> WHAT IS NEEDED
Set down the listing exactly as given, minus images.

> MATERIAL PROVIDED
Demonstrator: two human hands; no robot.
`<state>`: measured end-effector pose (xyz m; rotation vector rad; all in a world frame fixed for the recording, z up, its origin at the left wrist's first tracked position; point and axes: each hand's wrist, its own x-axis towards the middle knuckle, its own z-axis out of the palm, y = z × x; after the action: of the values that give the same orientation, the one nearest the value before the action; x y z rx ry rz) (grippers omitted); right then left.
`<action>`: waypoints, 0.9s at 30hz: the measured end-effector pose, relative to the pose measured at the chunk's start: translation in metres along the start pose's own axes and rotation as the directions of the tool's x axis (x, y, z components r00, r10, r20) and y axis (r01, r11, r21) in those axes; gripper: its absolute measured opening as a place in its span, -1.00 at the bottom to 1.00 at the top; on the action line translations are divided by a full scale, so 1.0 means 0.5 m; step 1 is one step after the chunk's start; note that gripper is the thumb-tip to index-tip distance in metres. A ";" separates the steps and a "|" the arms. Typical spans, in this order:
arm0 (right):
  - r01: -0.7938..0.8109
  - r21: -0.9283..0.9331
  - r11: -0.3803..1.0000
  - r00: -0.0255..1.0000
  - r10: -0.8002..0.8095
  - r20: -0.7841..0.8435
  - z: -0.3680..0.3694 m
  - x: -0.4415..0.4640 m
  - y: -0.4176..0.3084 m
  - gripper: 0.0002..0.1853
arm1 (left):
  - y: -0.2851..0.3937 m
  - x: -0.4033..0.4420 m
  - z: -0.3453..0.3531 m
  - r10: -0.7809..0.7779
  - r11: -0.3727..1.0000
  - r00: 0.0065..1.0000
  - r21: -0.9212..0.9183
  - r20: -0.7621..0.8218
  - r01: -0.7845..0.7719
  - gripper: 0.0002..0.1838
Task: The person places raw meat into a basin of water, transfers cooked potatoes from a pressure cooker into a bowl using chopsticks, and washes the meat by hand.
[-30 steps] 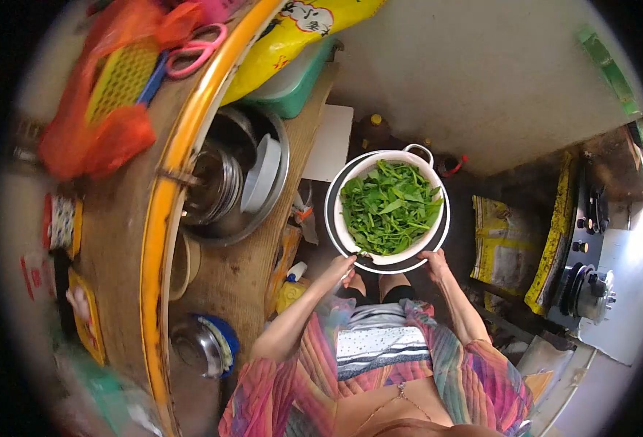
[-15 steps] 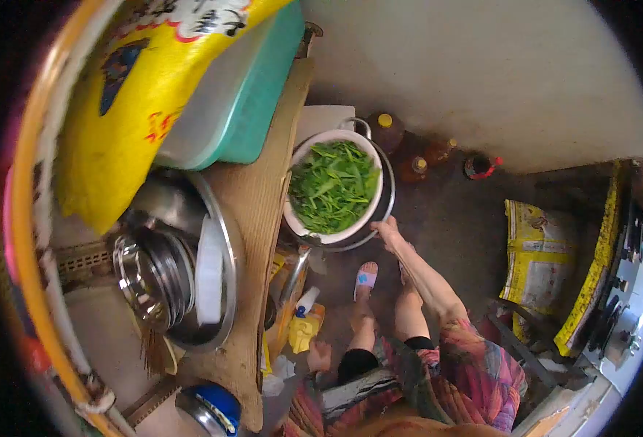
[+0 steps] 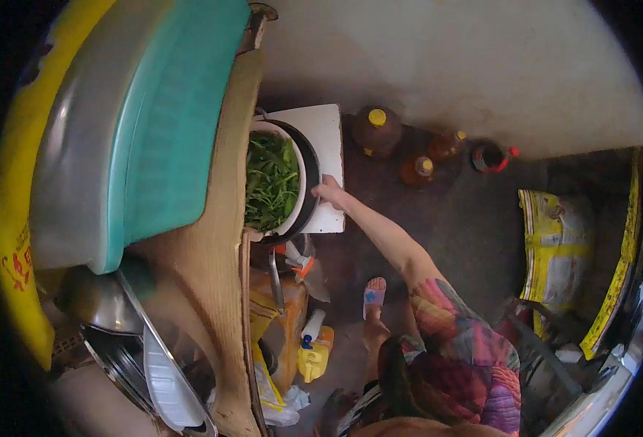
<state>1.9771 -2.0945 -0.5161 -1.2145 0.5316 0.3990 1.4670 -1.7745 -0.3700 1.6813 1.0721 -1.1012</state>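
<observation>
My right hand is closed on the outer edge of a dark pan. A pale bowl heaped with cut leafy greens sits in the pan. Both are partly hidden under the edge of a wooden shelf on the left. Beneath the pan is a white board-like surface. A metal handle sticks out below the pan toward me. My left hand does not show.
A large teal plastic tub and stacked metal bowls are on the shelf. Capped bottles stand along the wall. A yellow jug is on the floor, and a yellow-and-white sack lies at right.
The pan and the bowl of greens have moved left, partly under the shelf edge, with my right hand still on the rim. My left hand has left the view. The camera view has shifted.
</observation>
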 end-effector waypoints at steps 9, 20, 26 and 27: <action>-0.018 -0.073 0.997 0.992 0.008 -0.127 -0.062 -0.086 0.081 -0.40 | 0.201 0.198 -0.079 0.060 0.997 0.983 0.045 0.172 -0.068 -0.56; 0.114 0.529 0.841 0.265 0.487 -0.832 -0.352 -1.078 0.314 -0.72 | 0.560 0.388 -0.001 0.147 0.981 0.841 0.034 0.521 -0.192 -0.62; 0.384 0.298 0.874 -0.302 0.424 -0.854 -0.336 -1.477 0.198 -0.52 | 0.804 0.200 0.125 0.219 0.920 0.760 0.131 0.612 -0.370 -0.65; 0.392 0.217 0.894 -0.389 0.375 -0.841 -0.366 -1.519 0.171 -0.57 | 0.822 0.130 0.167 0.222 0.913 0.773 0.153 0.594 -0.379 -0.67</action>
<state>1.2810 -2.2495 -0.1856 -0.6847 2.1163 -1.1526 1.8504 -1.9561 -0.3770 1.4995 0.2621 -1.4450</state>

> TASK OUTPUT
Demonstrator: two human hands; no robot.
`<state>`: measured end-effector pose (xyz m; rotation vector rad; all in a world frame fixed for the recording, z up, its origin at the left wrist's first tracked position; point and axes: each hand's wrist, its own x-axis towards the middle knuckle, its own z-axis out of the palm, y = z × x; after the action: of the values that give the same orientation, the one nearest the value before the action; x y z rx ry rz) (grippers omitted); right then left.
`<action>`: waypoints, 0.9s at 30hz: the measured end-effector pose, relative to the pose measured at the chunk's start: translation in metres along the start pose's own axes and rotation as the directions of the tool's x axis (x, y, z components r00, r10, r20) and y axis (r01, r11, r21) in those axes; gripper: its absolute measured opening as a place in its span, -1.00 at the bottom to 1.00 at the top; on the action line translations are divided by a full scale, so 1.0 means 0.5 m; step 1 is one step after the chunk's start; note that gripper is the thumb-tip to index-tip distance in metres. A ";" separates the steps and a "|" the arms. Typical spans, in this order:
arm0 (right):
  - r01: -0.7938..0.8109
  - r21: -0.9283..0.9331
  - r11: -0.3803..1.0000
  - r00: -0.0255..1.0000
  - r10: -0.8002..0.8095
  - r20: -0.7841..0.8435
  - z: -0.3680..0.3694 m
  - x: -0.4415..0.4640 m
  - y: -0.4176..0.3084 m
  - gripper: 0.0002..0.1853
arm1 (left):
  - y: -0.2851..0.3937 m
  - x: -0.4033..0.4420 m
  - z: -0.3453..0.3531 m
  - r10: -0.7809..0.7779
  - r11: -0.3727..1.0000
  - r00: 0.0065..1.0000
  - r21: -0.9212..0.9183
  - r20: -0.7621..0.8218
  - r01: -0.7845..0.7719
  - gripper: 0.0002..0.1838
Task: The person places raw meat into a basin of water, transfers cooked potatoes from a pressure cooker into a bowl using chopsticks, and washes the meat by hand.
[-30 steps] 
[-15 steps] 
[+0 steps] 
<state>1.9771 -2.0945 -0.5161 -1.2145 0.5316 0.3990 1.4670 -1.7745 -0.3700 1.6813 1.0721 -1.1012</state>
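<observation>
My right hand is closed on the outer edge of a dark pan. A pale bowl heaped with cut leafy greens sits in the pan. Both are partly hidden under the edge of a wooden shelf on the left. Beneath the pan is a white board-like surface. A metal handle sticks out below the pan toward me. My left hand does not show.
A large teal plastic tub and stacked metal bowls are on the shelf. Capped bottles stand along the wall. A yellow jug is on the floor, and a yellow-and-white sack lies at right.
The pan and the bowl of greens have moved left, partly under the shelf edge, with my right hand still on the rim. My left hand has left the view. The camera view has shifted.
</observation>
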 end-effector waypoints at steps 9, 20, 26 and 27: <action>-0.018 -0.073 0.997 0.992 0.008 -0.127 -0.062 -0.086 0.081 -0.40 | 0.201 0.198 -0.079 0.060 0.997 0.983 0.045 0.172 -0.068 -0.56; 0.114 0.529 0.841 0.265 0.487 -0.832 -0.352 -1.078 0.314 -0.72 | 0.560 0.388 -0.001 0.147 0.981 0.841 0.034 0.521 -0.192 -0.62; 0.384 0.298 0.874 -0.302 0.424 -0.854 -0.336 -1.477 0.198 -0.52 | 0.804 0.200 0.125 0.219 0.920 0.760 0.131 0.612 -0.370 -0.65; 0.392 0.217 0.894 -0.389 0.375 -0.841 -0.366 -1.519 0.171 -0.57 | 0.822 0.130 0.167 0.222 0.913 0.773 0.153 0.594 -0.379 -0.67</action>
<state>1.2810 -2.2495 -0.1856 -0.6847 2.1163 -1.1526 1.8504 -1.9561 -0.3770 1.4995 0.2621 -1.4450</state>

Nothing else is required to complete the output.